# CPA Mappings

Produced by Elias Kellow

## 1.0 Introduction

So the work you did with the CPA classification 

This work was undertaken as the current Producer prices system has products based on CPA 2008,  this means that they are 1 or 2 digit levels e.g 01 or 20.5,   The new Producer Prices Chain Linked system is using the National Accounts accepted standard CPA product codes,  i.e CPA_A01 or CPA_C205.   However this classification was also provided with higher product level to 6 digit products and therefore we needed a way to apply the correct Child code to its parent code for all letter industries A to U, using the supplied level spreadsheet from prices division . 


## 2.0 Synopsis

Read the file 'raw_data_cpa_code.xlsx' that has the CPA codes and 'CPA descriptions.' Read the file 'raw_data_hierarchies.xlsx' which has the hierarchical levels, and **'short codes'** are derived from this file. Both files have been processed and this allows them to be joined using short codes (how short codes are derived is decribed below). Thus, CPA codes and descriptions are linked with hierarchical levels, and they are linked with CPA parent codes. In the file 'raw_data_cpa_code.xlsx' strings have been split on ':' where everything before is the CPA code and everyhting after is the 'CPA description.' The CPA code has been split further to get a short code which is used to link with the other file called 'raw_data_hierarchies.xlsx.' Also, the CPA parent code has been associated with the relevant CPA code. Thus, the final table relates the description, CPA code, short code and hierarchies. 

## 3.0 Processing

### 3.1 Aim: Read 'raw_data_cpa_code.xlsx' and get 'cp code,' 'cp description' and derive 'short code.'

Goal: Select specific rows of the file raw_data_cpa_code.xlsx, get the **cp code**, **cp description** **short code**(after the first four digits of the cp code).

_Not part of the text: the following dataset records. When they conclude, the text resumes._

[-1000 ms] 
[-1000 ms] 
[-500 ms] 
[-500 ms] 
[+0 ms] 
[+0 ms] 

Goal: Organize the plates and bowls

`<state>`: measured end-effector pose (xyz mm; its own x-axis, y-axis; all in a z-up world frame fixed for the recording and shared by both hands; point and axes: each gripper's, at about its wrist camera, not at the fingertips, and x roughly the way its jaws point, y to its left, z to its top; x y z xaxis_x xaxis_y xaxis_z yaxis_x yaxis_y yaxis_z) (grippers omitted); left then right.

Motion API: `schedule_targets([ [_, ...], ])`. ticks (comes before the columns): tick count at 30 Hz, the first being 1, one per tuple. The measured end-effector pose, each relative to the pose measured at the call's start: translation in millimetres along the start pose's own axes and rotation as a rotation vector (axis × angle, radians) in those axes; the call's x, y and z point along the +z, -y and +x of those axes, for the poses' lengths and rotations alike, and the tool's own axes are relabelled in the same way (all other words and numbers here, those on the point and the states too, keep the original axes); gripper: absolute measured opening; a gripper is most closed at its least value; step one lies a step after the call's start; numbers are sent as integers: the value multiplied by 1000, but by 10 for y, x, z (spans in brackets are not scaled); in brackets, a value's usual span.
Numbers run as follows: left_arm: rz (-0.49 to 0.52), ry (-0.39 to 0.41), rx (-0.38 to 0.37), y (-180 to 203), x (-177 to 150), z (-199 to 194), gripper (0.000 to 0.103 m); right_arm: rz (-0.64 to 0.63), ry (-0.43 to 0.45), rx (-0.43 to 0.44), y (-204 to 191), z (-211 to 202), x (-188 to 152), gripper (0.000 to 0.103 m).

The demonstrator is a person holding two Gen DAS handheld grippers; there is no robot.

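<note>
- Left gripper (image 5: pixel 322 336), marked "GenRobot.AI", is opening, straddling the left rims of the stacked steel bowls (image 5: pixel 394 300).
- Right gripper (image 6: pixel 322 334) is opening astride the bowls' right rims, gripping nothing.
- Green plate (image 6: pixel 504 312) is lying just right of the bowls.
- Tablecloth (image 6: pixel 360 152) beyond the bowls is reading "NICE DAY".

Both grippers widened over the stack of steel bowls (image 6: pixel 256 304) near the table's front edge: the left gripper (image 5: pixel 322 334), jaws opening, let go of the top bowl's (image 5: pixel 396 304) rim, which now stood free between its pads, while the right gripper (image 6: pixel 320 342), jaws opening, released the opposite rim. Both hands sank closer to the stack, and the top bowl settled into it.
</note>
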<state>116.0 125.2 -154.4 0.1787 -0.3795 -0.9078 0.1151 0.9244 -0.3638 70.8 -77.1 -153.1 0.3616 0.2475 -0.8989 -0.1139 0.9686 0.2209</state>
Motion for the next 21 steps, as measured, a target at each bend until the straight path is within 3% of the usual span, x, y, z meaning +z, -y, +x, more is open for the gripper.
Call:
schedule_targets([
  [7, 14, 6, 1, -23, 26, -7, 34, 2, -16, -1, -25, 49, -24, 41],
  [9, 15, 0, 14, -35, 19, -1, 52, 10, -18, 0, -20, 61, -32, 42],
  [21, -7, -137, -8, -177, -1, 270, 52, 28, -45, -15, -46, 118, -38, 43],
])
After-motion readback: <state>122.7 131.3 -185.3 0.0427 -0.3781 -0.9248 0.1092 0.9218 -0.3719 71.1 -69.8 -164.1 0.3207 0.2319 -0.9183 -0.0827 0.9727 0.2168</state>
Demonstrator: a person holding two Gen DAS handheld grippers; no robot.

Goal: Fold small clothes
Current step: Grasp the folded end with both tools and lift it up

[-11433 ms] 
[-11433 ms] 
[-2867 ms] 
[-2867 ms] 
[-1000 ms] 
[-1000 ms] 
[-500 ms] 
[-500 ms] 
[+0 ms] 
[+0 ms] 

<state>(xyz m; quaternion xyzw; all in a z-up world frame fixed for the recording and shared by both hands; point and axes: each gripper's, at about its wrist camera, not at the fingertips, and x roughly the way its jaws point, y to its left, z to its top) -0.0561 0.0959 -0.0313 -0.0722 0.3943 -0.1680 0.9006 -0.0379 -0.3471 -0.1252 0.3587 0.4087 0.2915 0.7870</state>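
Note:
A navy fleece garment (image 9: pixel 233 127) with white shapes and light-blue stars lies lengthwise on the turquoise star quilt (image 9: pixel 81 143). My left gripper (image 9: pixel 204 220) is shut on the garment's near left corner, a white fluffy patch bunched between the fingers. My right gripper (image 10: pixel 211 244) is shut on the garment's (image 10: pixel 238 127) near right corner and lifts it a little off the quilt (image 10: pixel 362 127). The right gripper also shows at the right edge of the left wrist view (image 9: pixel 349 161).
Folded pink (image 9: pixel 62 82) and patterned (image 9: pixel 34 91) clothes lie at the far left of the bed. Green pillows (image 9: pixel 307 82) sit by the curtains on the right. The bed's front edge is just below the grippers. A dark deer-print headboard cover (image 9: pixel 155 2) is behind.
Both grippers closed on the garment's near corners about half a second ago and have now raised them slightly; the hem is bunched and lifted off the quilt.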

Here's the code to read the file 'raw_data_cpa_code.xlsx,' and put into a dataframe called **df_products**; then select rows 4 to 5528 and the last 4 rows of **df_products**; place the selected rows into two seperate dataframes; append these dataframes together.  In this appended dataframe, split the column into two columns using ':', where the new column called 'cp.code' is the **CP code** and 'cp.desc' is the **CP Description**.  Then, split the column 'cp.code' to get the **short code**.

In [1]:
#aim is to get a list of codes
#step 1 - import pandas
import pandas as pd

#step 2 - read excel file from sheet1, and create names 'level' and 'code,' with no header
data_sht1 = pd.read_excel(r'raw_data_cpa_code.xlsx', 'Sheet1', header=None, names=['level', 'code'])
#step 3 - put the data into a dataframe with column named PROD
df_products = pd.DataFrame(data_sht1, columns=['code'])

#step 4 - select rows 4 to 5528 of the dataframe
df_products_begin = df_products[3:5527]

#step 5 - select the last four rows of the dataframe
df_products_end = df_products[5554:]

#step 6 - append the dataframes together
df_products_total = df_products_begin.append(df_products_end)

#step 7 - split the column 'code' into two using the delimeter ':'
df_products_total['cp.code'], df_products_total['cp.desc'] = df_products_total['code'].str.split(':', 1).str

#aim is to split the cp code to get the short code form
#step 8 - create a new column cp.code.2 so that it can be slit to get the 'short.code'

df_products_total['cp.code.2']=df_products_total['cp.code']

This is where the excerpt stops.